October 9, 2025

Objectives

(1) Recap

  • bias/systematic error
  • random measurement error
  • Reading Histograms

(2) Measurement Error

  • Why does it happen?
  • What are the consequences?

Example

Practice

Measurement Error: Random

random measurement error: errors that occur due to random features of measurement process. Even if observed values are sometimes wrong, they are, on average, correct

  • Due to chance, we get values that are too high or too low
  • There is no tilt one way or another (no bias): errors are only “noise”
  • random here means: errors unrelated to true value; errors equally likely to be over- or under- estimate.
  • In aggregate, values that are “too high” are balanced out by values that are “too low” compared to the truth

Measurement Error: Bias

bias or systematic measurement error: error produced when our measurement procedure obtains values that are, on average, too high or too low (or incorrectly labelled) compared to the truth.

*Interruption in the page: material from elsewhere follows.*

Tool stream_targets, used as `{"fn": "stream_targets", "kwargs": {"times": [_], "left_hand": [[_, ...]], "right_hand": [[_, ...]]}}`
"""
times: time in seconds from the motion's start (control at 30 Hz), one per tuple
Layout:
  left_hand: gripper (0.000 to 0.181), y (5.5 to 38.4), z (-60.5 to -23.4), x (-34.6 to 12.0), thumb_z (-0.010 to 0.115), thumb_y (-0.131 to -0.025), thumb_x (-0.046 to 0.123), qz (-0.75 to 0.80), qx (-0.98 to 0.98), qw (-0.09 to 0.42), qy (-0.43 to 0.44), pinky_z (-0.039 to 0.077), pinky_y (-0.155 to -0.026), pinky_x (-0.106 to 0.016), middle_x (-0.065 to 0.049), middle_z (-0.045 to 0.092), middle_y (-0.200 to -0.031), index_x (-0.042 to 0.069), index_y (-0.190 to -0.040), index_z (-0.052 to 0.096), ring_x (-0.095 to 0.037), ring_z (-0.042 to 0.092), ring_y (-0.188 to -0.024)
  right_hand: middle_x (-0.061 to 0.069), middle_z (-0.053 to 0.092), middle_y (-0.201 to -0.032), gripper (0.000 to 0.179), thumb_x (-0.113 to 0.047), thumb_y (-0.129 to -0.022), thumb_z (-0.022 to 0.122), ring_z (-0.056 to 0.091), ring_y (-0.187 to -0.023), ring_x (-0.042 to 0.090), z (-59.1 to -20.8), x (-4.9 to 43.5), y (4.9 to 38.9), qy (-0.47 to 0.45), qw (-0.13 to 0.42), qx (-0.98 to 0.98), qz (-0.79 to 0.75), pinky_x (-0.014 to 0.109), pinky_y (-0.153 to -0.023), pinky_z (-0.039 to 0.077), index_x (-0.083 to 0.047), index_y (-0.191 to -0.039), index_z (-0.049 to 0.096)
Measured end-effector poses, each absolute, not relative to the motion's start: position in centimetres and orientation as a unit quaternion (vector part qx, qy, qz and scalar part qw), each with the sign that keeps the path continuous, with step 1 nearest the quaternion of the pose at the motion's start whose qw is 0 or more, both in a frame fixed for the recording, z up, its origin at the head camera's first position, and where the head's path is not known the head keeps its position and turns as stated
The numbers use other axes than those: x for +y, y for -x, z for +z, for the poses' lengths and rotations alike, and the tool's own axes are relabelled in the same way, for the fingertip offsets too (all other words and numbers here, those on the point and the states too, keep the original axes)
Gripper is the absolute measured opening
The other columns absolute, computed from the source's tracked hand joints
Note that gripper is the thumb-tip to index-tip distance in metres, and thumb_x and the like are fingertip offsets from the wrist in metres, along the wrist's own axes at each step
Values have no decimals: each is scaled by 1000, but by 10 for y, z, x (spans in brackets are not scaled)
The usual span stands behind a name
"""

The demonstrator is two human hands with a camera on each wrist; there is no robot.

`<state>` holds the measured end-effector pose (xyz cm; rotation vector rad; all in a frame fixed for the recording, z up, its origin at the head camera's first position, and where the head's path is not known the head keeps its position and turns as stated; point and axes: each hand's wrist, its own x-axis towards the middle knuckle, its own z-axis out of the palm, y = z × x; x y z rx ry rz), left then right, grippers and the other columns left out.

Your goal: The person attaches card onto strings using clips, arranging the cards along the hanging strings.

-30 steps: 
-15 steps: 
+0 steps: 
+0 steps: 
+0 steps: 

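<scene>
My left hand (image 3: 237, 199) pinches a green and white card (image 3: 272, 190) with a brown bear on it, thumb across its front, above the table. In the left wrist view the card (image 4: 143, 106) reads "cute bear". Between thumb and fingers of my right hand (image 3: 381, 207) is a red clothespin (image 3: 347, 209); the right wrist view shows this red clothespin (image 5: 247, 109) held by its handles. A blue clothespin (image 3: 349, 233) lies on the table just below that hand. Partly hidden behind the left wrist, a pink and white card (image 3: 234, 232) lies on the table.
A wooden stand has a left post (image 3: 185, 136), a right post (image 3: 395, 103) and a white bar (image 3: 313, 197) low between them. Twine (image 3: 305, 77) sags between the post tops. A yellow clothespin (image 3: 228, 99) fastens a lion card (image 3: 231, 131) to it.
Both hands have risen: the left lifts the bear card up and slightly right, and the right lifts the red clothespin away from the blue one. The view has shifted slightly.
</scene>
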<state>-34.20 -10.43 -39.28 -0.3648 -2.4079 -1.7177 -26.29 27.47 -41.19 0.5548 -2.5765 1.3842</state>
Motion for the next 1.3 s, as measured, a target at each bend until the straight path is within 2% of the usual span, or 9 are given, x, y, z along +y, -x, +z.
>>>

  • Key phrase is “on average”: error is not a one-off fluke, will happen systematically even if you repeat the measurement procedure.
  • can have an upward (observed value too high) or downward (observed value too low) bias
  • can occur for nominal/categorical values: e.g., systematically misclassifying undocumented migrants as legal
  • not “politically” biased
  • bias might not be the same for all cases/ may differ across subgroups

Dealing with Measurement Error

How do we know…

…if there is measurement error?

We only observe what we observe, rarely the true value. We often only can imagine a story about why there would be measurement error.

How do we know procedure does not return the true value?

  1. we understand process of observation to identify limitations and incentives that might lead to errors. \(\to story\)
  2. comparison with known quantities or different measurement procedures (e.g., comparing scales) \(\to ground \ truth\)
  3. we can do a new test that lets us see if story about measurement error is wrong \(\to test \ story\)

What do we do…

…if there is measurement error?

Measurement error is everywhere. Does not mean we can say nothing about descriptive claims.

  1. Depending on the descriptive claim, some types of measurement error are tolerable.
  2. Depending on the direction of the measurement error, we may still be able to evaluate claims with weak severity
  3. Depending on the magnitude of the measurement error, errors may be irrelevant to weak severity

Goals:

  1. Understand reasons measurement error occurs, so we can recognize it.
  2. Recognize what the pattern of errors are: so we can identify the type, direction (if biased), and magnitude of the error.
  3. Guidelines for how errors affect severity of evidence.

Why measurement error?

Why bias happens:

Systematic Measurement Error (bias) arises from observations made by and of people:

  • humans involved in observation process have misperceptions
  • humans who are being observed have motives/incentives to misrepresent things
  • humans use measurement tools for purposes other than intended

Systematic Measurement Error/Bias Common Causes

(\(1\)) Subjectivity/Perspective: Researcher/data collector/“witness” systematically perceives and evaluates cases incorrectly

Examples:

  • Resume experiments show HR professionals exhibit gender, racial bias in evaluating “professionalism” for job.
  • Perceptions of “objective threat” written in police reports.
  • Little and Meng (2024) on democracy scores.
  • Government reports on anti-Black violence after the American Civil War

Systematic Measurement Error/Bias Common Causes

(\(2\)) Motives/Incentives to mis-represent: beyond researchers, people generating the data

  • social norms may discourage revelation of information; downward bias in “undesirable” phenomena
    • e.g. survey measure of racism or drug use \(\xrightarrow{}\) social desirability bias
    • e.g. values in society about what is important/interesting affects news reporting
  • incentives to hide/misrepresent: political actors have strategic reasons to conceal information from each other
    • e.g. police use-of-force encounter reports on “objective threat” of black suspects (Fryer 2019) (upward bias)
    • e.g. wealthy people may misrepresent assets to avoid taxation (downward bias)

Example: Immigration

If we surveyed Canadians and asked them:

“Do you support stopping all immigration into Canada?”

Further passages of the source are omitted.